About this task
Both the line below containing "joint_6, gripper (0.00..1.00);" and the line containing "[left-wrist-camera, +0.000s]", along with every line between them, should be repeated exactly; no other line belongs in the answer.

Source material
•••

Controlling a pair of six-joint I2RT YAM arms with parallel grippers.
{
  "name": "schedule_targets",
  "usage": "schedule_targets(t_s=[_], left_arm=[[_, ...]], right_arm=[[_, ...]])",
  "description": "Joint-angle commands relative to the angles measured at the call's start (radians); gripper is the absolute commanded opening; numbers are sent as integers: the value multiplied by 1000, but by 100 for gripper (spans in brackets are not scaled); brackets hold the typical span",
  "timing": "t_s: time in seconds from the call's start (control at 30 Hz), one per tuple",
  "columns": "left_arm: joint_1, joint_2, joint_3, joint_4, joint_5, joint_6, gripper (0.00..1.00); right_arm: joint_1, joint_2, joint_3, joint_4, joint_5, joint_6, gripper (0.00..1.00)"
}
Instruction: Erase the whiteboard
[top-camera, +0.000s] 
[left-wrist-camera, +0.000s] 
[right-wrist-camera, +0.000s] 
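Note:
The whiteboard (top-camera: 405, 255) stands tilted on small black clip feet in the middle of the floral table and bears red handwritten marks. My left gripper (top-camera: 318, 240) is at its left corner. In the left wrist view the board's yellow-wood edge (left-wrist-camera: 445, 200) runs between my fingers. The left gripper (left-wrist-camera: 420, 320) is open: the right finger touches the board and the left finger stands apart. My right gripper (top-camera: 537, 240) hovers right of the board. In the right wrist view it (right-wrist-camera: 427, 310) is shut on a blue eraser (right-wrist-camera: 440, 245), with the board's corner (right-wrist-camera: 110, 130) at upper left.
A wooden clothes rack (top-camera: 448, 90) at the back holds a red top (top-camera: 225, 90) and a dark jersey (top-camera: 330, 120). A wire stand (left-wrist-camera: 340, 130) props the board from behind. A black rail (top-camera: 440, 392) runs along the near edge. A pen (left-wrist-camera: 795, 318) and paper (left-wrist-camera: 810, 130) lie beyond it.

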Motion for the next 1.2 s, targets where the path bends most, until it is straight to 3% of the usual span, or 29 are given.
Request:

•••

Answer space
  "columns": "left_arm: joint_1, joint_2, joint_3, joint_4, joint_5, joint_6, gripper (0.00..1.00); right_arm: joint_1, joint_2, joint_3, joint_4, joint_5, joint_6, gripper (0.00..1.00)"
}
Instruction: Erase the whiteboard
[top-camera, +0.000s] 
[left-wrist-camera, +0.000s] 

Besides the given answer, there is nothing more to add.